Task to complete:
The material below contains a line with "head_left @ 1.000" and a line with "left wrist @". Copy exactly those two lines and all lines between them.

─── Data extract ───

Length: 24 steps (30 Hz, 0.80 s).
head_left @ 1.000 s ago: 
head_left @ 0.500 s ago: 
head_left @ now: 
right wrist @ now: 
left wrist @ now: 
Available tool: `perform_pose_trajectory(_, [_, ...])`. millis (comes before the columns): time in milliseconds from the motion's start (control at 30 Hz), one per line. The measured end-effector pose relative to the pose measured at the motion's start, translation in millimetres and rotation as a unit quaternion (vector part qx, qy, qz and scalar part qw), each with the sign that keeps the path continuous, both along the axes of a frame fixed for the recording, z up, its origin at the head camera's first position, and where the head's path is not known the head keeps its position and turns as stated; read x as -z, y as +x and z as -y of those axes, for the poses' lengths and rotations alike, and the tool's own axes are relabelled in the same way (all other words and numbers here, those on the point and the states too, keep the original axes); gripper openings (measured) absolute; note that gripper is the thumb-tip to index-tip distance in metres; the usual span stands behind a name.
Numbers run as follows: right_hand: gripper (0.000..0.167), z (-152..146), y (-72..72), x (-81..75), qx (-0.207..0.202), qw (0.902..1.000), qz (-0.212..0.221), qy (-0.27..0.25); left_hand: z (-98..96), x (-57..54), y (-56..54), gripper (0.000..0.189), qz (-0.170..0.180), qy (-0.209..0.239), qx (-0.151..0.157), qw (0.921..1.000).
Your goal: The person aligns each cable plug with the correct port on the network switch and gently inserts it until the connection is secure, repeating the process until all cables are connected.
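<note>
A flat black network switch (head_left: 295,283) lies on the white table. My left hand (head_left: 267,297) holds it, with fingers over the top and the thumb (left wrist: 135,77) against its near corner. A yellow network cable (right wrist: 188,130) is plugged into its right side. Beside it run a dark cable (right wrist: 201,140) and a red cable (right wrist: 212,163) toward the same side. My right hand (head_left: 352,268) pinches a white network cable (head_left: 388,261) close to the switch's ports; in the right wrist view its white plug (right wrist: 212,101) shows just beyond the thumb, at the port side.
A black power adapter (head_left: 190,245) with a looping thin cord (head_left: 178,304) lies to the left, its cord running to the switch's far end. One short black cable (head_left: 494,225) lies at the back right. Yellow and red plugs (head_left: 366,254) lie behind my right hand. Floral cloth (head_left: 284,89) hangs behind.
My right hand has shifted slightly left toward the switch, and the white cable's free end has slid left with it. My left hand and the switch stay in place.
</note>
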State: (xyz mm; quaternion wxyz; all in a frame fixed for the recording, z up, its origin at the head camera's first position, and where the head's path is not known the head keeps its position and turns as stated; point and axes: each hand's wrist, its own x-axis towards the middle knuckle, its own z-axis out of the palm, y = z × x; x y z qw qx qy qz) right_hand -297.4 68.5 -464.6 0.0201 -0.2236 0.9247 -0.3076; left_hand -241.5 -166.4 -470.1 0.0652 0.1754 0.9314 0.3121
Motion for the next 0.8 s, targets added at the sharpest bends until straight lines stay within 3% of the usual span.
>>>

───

Solution for this problem:
head_left @ 1.000 s ago: 
head_left @ 0.500 s ago: 
head_left @ now: 
right wrist @ now: 
left wrist @ now: 

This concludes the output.